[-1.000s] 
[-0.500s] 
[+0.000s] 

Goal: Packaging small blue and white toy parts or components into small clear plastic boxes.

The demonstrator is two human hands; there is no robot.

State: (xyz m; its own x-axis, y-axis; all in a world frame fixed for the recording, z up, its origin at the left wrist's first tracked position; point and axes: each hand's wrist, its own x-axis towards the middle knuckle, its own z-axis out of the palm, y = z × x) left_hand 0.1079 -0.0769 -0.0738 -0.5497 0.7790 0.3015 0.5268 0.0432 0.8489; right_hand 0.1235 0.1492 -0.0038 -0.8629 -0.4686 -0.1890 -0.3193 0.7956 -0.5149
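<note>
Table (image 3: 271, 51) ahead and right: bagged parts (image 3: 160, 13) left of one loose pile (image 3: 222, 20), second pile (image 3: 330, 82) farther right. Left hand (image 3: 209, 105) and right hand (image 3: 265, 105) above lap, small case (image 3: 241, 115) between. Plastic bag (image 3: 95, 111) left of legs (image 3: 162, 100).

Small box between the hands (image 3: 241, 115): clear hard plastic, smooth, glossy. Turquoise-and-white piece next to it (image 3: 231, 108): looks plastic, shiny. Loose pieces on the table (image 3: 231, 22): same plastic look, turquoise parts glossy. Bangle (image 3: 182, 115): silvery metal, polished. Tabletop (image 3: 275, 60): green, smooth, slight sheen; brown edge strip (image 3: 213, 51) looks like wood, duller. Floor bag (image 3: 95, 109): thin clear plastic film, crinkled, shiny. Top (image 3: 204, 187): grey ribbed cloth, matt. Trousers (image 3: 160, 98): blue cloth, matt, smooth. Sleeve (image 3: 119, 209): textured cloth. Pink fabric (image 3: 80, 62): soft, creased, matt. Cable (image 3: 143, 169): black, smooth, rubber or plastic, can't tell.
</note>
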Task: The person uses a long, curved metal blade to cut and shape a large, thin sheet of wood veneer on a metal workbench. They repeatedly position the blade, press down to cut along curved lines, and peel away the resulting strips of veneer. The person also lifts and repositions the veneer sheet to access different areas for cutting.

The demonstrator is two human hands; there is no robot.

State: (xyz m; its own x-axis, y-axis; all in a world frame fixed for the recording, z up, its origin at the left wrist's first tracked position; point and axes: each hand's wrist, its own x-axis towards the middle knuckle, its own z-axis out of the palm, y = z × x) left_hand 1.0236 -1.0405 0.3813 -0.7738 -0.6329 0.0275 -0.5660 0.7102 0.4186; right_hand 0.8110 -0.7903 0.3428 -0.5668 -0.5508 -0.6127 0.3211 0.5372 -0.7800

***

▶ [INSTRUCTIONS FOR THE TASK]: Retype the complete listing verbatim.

▶ [OUTPUT]:
[-1.000s] 
[-0.500s] 
[+0.000s] 

Goal: Packaging small blue and white toy parts or components into small clear plastic boxes.

The demonstrator is two human hands; there is no robot.

State: (xyz m; its own x-axis, y-axis; all in a world frame fixed for the recording, z up, its origin at the left wrist's first tracked position; point and axes: each hand's wrist, its own x-axis towards the middle knuckle, its own z-axis out of the palm, y = z × x) left_hand 0.1079 -0.0769 -0.0738 -0.5497 0.7790 0.3015 0.5268 0.0432 0.8489; right_hand 0.1235 0.1492 -0.0038 -0.8629 -0.4686 -0.1890 -0.3193 0.7956 -0.5149
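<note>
Table (image 3: 271, 51) ahead and right: bagged parts (image 3: 160, 13) left of one loose pile (image 3: 222, 20), second pile (image 3: 330, 82) farther right. Left hand (image 3: 209, 105) and right hand (image 3: 265, 105) above lap, small case (image 3: 241, 115) between. Plastic bag (image 3: 95, 111) left of legs (image 3: 162, 100).

Small box between the hands (image 3: 241, 115): clear hard plastic, smooth, glossy. Turquoise-and-white piece next to it (image 3: 231, 108): looks plastic, shiny. Loose pieces on the table (image 3: 231, 22): same plastic look, turquoise parts glossy. Bangle (image 3: 182, 115): silvery metal, polished. Tabletop (image 3: 275, 60): green, smooth, slight sheen; brown edge strip (image 3: 213, 51) looks like wood, duller. Floor bag (image 3: 95, 109): thin clear plastic film, crinkled, shiny. Top (image 3: 204, 187): grey ribbed cloth, matt. Trousers (image 3: 160, 98): blue cloth, matt, smooth. Sleeve (image 3: 119, 209): textured cloth. Pink fabric (image 3: 80, 62): soft, creased, matt. Cable (image 3: 143, 169): black, smooth, rubber or plastic, can't tell.
</note>
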Task: The person uses a long, curved metal blade to cut and shape a large, thin sheet of wood veneer on a metal workbench. They repeatedly position the blade, press down to cut along curved lines, and peel away the resulting strips of veneer. The person also lifts and repositions the veneer sheet to access different areas for cutting.

The demonstrator is two human hands; there is no robot.

State: (xyz m; its own x-axis, y-axis; all in a world frame fixed for the recording, z up, its origin at the left wrist's first tracked position; point and axes: each hand's wrist, its own x-axis towards the middle knuckle, its own z-axis out of the palm, y = z × x) left_hand 1.0236 -1.0405 0.3813 -0.7738 -0.6329 0.0275 -0.5660 0.7102 0.4186; right_hand 0.8110 -0.7903 0.3428 -0.5668 -0.5508 -0.6127 0.3211 0.5372 -0.7800

There's nothing left to add to the output.